Non ci sono dubbi per il Tribunale “Non possono essere attribuiti ad essi significati alternativi, posto che le risultanze processuali che dimostrano che la conduzione autoritaria della dottoressa Fallara era pilotata in toto dal Sindaco del tempo, il quale ha continuato ad interferire nell’attività dell’ente anche dopo la nomina regionale.
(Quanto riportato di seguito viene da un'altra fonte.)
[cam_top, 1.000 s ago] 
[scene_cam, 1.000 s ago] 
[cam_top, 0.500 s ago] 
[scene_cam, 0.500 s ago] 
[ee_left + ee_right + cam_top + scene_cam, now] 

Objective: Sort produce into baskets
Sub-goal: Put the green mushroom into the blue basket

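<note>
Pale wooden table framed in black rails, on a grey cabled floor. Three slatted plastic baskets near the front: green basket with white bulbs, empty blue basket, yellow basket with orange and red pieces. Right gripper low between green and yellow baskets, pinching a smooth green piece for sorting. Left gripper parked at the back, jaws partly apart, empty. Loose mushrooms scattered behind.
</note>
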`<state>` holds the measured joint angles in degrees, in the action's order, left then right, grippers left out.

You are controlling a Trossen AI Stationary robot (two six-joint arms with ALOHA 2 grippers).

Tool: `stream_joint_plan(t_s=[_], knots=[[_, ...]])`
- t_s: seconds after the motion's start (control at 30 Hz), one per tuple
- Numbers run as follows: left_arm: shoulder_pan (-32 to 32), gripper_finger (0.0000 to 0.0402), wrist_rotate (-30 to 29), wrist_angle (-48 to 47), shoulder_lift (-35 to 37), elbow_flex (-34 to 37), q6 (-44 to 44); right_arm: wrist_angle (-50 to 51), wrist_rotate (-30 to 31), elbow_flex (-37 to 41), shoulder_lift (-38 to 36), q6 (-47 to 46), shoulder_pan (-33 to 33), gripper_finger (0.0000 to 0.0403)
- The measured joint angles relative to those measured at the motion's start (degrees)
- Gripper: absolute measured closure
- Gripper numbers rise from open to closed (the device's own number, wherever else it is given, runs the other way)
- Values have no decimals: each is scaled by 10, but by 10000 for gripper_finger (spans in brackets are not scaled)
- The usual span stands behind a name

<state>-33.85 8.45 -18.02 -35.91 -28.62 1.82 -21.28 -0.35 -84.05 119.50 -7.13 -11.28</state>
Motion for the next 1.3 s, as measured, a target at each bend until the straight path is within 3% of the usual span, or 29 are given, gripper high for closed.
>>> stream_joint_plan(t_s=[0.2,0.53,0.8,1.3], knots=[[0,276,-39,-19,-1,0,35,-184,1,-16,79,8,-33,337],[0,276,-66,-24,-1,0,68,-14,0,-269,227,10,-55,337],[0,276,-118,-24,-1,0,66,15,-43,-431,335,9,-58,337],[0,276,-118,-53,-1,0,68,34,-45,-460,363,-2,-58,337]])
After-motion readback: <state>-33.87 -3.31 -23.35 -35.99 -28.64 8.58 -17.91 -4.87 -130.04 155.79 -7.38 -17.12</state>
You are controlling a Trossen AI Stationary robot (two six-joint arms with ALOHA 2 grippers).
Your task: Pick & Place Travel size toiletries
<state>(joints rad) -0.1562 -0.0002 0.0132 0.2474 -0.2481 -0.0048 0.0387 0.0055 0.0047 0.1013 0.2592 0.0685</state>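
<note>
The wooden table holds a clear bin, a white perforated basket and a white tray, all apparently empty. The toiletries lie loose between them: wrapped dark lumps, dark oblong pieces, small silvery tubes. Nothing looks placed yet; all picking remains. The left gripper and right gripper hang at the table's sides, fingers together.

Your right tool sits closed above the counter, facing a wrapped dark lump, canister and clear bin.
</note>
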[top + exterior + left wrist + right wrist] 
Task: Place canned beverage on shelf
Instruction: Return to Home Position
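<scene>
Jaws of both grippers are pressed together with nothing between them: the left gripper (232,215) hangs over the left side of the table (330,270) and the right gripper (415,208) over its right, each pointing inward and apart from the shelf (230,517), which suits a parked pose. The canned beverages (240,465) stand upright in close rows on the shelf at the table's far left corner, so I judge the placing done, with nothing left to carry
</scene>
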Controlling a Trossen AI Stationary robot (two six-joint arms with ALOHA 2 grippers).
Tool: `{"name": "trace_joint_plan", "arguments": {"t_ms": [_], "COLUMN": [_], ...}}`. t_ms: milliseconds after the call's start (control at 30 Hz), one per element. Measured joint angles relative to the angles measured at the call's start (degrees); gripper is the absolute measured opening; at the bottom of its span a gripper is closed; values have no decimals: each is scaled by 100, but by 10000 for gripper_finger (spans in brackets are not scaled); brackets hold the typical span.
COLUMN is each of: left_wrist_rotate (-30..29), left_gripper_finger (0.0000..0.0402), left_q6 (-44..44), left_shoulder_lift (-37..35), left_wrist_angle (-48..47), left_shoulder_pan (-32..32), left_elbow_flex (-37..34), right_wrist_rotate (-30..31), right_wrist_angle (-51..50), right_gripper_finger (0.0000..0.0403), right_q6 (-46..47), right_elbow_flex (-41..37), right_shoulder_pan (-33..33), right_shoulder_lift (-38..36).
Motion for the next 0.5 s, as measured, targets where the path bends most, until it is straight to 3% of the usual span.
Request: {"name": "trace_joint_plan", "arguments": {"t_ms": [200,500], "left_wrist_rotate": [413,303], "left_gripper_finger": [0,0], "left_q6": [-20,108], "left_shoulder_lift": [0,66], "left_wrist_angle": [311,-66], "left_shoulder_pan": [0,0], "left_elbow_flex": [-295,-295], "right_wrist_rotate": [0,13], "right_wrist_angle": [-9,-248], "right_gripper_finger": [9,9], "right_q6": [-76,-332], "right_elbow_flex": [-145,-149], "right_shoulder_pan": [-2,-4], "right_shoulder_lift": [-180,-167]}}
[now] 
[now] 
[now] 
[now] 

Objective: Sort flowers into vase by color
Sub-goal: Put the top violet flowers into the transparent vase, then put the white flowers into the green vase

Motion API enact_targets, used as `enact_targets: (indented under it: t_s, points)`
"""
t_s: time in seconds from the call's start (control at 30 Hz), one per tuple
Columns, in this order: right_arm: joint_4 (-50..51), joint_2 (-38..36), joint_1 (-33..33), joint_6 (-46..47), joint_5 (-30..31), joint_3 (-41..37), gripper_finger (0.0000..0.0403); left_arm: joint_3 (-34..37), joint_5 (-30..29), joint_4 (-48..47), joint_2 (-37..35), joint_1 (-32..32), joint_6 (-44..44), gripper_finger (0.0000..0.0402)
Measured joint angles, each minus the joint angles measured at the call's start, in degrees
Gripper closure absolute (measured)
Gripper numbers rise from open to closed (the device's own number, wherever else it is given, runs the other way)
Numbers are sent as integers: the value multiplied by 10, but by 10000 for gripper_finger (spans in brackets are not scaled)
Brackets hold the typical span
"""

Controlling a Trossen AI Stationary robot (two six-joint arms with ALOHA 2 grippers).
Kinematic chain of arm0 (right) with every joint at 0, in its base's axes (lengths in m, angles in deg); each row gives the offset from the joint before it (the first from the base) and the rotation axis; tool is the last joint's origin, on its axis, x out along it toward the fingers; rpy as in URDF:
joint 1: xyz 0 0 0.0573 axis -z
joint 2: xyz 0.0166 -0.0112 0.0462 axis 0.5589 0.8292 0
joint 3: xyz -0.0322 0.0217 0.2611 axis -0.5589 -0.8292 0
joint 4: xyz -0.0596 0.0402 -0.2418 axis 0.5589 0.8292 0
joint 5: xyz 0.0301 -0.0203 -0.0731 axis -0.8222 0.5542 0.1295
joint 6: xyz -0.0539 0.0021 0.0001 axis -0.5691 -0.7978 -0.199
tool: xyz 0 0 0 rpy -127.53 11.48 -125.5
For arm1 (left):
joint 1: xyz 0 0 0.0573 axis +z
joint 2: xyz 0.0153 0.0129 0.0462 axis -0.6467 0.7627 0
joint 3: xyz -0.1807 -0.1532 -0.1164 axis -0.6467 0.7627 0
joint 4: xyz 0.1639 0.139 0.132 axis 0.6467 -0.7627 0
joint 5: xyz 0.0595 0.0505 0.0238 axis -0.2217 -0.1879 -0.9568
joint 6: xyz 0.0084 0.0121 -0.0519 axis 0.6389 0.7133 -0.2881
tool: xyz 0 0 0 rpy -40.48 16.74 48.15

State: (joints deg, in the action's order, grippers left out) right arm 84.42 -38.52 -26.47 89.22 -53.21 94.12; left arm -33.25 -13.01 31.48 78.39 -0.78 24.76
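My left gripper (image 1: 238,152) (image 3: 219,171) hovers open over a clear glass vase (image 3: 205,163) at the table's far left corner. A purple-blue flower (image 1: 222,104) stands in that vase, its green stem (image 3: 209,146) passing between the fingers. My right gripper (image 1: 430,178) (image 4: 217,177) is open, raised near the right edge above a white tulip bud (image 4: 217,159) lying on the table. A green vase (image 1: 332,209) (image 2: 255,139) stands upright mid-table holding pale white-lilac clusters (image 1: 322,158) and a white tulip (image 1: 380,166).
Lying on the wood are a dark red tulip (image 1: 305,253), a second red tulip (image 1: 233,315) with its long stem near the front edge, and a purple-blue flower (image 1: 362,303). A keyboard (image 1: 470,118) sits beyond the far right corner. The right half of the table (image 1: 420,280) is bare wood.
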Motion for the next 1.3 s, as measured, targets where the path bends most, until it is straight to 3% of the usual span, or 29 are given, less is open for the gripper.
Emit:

Dunque, è possibile affermare che la Fallara è stata l’utile e spregiudicato strumento nelle mani di chi aveva tutto l’interesse a occultare le spese dell’ente fatte senza rispettare i meccanismi del bilancio, al fine progettare ed attuare programmi asimmetrici che nulla avevano a che vedere con l’interesse collettivo ma che avevano una forte colorazione personalistica e privatistica evidentemente orientata a riscuotere consenso sociale a fini elettorali”. E ancora “l’ideatore delle falsificazioni contabili fosse il Sindaco Scopelliti, il quale si è avvalso della accondiscendenza della Fallara per attuare la sua linea politica travalicando e stravolgendo la netta separazione che dovrebbe essere demarcata tra livello politico e livello manageriale nelle pubbliche amministrazioni”. 

Per i giudici “Fallara eseguiva fedelmente tutto ciò che le veniva ordinato dal Sindaco e quest’ultimo la ricompensava con lauti incarichi (in particolare, quelli di rappresentanza dell’ente davanti alle commissioni tributarie). Il tutto ovviamente blindando il loro operato impedendo ai dirigenti e alle opposizioni di accedere al bilancio analitico, rimuovendo gli assessori riottosi (come Veneziano), o utilizzando la “distrazione” di alcuni di costoro, il cui comportamento può essere qualificato quantomeno in termini di deliberate indifference”. Facevano insomma finta di non vedere. Certo Scopelliti ha fatto quello che ha fatto, ma la verità è anche un’altra. Tutto ciò gli è stato concesso, da chi ha preferito nella migliore delle ipotesi girarsi dall’altra parte e tacere facendo, assistendo impassibili alla distruzione della città.